Yes, You Can Beat The Bear (Here’s How)
I am a member of several Facebook groups centered around finance and investing. Lately there has been a lot of angst over the declining market. This comment reflected a common sentiment among group members:
“I have deposits that automatically go into my 401k, IRA, and brokerage account. I haven’t stopped the deposits, yet it feels incredibly counterintuitive to continuously deposit money into these accounts because I end up losing most of what I put in. It feels a little like bailing water out of a sinking ship.”
One of the hardest things to do is to buy when the market is sinking, yet it is one of the surest ways of building wealth over time. Large corrections happen, and then the market always recovers. To growth wealthy in the stock market, you have to think long-term. Short-term corrections are going to happen. If you ride out these corrections, you should profit in the long run.
Watch This Video: 10 Ways to Spot a Value Trap
What this person is doing is dollar-cost averaging. This is simply a strategy of making periodic investments into the market. Dollar-cost averaging is a great strategy when the market is declining, and you are worried about further declines. As the market declines, each periodic purchase nets you more shares than the previous purchase, lowering your overall cost basis. It’s a way of hedging your bets in a declining market.

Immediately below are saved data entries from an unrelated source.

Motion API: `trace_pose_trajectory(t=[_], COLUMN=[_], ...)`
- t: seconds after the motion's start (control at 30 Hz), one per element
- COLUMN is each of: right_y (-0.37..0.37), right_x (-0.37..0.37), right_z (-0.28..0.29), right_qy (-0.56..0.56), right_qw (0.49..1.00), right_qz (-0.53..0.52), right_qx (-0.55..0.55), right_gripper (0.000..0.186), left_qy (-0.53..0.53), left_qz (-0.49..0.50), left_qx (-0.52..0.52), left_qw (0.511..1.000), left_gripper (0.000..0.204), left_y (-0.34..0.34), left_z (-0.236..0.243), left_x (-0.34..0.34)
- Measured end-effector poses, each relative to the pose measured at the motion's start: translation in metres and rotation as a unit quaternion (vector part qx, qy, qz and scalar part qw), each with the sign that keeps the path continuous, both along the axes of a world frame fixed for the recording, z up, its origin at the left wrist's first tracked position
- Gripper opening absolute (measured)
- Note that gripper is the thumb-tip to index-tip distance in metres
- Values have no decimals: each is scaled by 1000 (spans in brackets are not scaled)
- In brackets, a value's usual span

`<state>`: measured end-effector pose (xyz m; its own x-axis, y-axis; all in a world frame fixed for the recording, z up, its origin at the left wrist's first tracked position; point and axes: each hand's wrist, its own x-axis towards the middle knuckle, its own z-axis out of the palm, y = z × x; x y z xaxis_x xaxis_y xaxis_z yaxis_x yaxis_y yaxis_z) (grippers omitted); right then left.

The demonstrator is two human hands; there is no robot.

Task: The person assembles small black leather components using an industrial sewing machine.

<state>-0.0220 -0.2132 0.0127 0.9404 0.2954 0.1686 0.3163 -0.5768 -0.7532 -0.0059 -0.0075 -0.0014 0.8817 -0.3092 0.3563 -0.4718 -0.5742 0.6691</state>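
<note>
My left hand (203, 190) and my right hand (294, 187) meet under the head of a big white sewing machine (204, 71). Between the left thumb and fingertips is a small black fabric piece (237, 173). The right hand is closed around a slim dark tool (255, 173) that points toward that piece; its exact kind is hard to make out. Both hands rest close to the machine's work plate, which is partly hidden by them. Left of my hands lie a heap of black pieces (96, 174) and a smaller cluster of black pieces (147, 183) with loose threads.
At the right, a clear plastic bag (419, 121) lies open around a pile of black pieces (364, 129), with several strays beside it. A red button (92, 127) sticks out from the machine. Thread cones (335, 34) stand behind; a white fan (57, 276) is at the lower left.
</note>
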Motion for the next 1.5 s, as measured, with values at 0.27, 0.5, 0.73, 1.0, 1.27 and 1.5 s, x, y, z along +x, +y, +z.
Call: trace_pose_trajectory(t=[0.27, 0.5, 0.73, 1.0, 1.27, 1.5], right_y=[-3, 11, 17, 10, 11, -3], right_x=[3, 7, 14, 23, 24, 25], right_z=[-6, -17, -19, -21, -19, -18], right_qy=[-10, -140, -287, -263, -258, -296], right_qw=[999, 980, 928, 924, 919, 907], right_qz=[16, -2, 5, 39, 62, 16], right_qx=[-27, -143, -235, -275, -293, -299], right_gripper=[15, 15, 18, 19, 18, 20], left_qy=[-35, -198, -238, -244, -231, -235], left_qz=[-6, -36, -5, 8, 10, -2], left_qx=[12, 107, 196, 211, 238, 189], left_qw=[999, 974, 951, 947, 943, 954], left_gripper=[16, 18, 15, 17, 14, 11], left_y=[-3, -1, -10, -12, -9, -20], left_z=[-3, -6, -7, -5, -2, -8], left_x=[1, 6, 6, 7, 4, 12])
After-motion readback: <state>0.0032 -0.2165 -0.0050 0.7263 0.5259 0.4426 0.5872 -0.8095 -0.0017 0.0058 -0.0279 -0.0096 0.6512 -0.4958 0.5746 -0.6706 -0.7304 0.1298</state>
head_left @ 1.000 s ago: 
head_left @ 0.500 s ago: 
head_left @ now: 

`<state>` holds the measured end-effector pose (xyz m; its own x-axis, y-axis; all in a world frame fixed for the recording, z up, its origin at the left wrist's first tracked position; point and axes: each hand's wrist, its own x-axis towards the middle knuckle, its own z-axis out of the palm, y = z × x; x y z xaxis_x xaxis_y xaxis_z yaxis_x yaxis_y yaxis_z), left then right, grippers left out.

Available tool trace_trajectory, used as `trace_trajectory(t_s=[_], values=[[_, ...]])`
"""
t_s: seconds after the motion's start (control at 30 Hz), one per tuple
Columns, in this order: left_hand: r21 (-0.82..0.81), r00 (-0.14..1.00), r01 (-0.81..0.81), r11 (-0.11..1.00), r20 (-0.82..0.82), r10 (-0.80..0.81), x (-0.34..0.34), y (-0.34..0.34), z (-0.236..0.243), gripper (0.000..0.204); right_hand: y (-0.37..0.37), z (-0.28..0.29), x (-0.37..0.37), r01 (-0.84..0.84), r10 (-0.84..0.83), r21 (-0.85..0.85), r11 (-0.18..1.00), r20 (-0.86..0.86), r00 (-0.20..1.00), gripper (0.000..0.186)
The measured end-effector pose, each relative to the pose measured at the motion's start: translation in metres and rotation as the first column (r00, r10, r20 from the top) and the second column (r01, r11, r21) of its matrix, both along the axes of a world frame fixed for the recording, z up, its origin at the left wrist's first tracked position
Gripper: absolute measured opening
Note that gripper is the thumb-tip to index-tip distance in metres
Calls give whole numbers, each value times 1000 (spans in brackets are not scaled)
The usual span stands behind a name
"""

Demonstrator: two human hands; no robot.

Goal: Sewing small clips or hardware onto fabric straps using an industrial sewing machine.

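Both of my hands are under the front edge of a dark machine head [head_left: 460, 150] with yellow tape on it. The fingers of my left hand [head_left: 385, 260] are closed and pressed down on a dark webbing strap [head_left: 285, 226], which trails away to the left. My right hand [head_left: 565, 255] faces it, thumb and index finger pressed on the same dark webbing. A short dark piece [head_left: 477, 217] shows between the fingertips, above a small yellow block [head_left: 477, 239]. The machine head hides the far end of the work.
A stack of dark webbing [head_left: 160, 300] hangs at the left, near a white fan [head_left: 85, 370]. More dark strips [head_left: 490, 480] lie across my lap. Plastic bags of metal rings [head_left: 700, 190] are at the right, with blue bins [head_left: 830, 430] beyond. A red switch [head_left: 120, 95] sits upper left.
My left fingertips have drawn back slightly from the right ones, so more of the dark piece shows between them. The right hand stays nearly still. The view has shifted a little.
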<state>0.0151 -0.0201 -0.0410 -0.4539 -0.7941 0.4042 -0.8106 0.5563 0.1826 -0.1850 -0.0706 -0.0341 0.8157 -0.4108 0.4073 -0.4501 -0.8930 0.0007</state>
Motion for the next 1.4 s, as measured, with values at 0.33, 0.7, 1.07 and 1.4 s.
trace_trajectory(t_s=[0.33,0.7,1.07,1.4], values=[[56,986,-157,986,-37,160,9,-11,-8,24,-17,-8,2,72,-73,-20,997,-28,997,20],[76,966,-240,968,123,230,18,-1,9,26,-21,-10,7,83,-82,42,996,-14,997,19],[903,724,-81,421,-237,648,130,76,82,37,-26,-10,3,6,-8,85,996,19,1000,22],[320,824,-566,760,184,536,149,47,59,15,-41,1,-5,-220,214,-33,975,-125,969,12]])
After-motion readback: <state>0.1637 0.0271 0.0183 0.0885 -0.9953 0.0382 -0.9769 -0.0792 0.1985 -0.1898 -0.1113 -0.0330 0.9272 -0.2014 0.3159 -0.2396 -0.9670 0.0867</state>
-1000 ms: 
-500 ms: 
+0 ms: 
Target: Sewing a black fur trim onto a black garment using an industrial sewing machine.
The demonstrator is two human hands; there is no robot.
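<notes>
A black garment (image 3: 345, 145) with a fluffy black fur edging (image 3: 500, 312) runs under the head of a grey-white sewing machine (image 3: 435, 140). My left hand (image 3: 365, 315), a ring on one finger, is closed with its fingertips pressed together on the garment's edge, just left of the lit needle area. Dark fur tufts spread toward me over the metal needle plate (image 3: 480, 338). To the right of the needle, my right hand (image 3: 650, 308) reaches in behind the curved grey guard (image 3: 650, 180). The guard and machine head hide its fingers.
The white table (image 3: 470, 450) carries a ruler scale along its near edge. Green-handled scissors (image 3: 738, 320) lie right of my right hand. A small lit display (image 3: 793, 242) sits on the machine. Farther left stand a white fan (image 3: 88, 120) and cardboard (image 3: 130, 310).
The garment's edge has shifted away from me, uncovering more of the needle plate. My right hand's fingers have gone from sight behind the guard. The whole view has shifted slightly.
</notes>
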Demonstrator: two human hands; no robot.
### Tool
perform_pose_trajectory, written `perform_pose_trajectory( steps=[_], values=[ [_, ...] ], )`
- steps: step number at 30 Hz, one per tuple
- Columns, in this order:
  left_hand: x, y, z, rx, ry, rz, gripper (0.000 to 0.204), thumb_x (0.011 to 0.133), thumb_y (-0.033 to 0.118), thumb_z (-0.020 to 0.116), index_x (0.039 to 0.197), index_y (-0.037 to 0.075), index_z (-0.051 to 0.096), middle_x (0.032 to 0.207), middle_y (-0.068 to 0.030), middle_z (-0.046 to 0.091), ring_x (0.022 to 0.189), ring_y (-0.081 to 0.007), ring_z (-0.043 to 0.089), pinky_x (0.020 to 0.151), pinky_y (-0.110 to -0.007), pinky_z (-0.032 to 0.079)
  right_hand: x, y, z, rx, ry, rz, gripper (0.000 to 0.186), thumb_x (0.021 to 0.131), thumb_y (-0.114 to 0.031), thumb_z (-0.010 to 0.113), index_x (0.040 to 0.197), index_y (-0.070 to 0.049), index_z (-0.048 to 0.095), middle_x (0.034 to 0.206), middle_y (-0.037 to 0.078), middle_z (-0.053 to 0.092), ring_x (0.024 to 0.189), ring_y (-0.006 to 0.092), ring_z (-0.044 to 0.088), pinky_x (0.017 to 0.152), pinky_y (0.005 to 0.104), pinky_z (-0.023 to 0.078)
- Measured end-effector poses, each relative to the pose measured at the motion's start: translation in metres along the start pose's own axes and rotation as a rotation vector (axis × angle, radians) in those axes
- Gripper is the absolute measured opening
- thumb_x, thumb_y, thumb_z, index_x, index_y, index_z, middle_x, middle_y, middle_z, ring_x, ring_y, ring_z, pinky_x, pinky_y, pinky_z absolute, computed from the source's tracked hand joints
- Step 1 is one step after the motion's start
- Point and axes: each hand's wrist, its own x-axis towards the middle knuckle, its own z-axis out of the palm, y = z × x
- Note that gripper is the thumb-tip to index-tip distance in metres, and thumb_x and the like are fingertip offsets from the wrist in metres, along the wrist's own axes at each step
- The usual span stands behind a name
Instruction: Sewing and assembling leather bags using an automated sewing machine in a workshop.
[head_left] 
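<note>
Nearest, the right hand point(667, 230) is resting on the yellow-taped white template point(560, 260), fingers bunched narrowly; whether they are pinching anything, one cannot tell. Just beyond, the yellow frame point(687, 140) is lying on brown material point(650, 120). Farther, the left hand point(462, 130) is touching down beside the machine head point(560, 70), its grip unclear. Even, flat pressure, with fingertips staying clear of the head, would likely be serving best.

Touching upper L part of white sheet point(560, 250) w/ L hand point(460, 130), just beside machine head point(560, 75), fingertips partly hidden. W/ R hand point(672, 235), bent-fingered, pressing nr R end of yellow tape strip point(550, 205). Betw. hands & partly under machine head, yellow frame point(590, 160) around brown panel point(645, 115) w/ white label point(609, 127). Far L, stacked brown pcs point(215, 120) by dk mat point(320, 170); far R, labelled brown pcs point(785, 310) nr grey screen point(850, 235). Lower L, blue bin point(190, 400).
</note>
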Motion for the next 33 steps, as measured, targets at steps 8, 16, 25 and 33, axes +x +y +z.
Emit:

Consider the fact that the market always recovers, and then notice that your fixed investments are buying more shares as the market goes down. If you invest $100 at $10 a share, you have 10 shares. If the share price declines to $8, your $100 bought you 12.5 shares. When your shares recover back to $10, your 12.5 shares are now worth $125. So, keep buying steadily, taking comfort in the fact that the market has always recovered from these declines.
Armed with that information, here is another piece of advice I can give you. Stop looking at your account value! During the bear market of 2008-2009, my 401K went down about 40%. That was a big hit. If I had been looking at the value every day, it would have been quite stressful.
However, I stopped looking at my 401k. I didn’t look at it for months. I kept thinking about the long-term. I automatically dollar-averaged cheaper and cheaper shares as the market went down. Then that bear market ended and we started the longest-running bull market in American history.
I know people who stopped investing in that 2008 bear market. They were like the person who posed the question above. Why should you keep investing if the market keeps going down? Well, because it eventually stops going down and heads back up, and you simply can’t know when that will happen.
Don’t think you can time the market. But it will eventually recover, and you will profit if you just stay the course and keep steadily investing.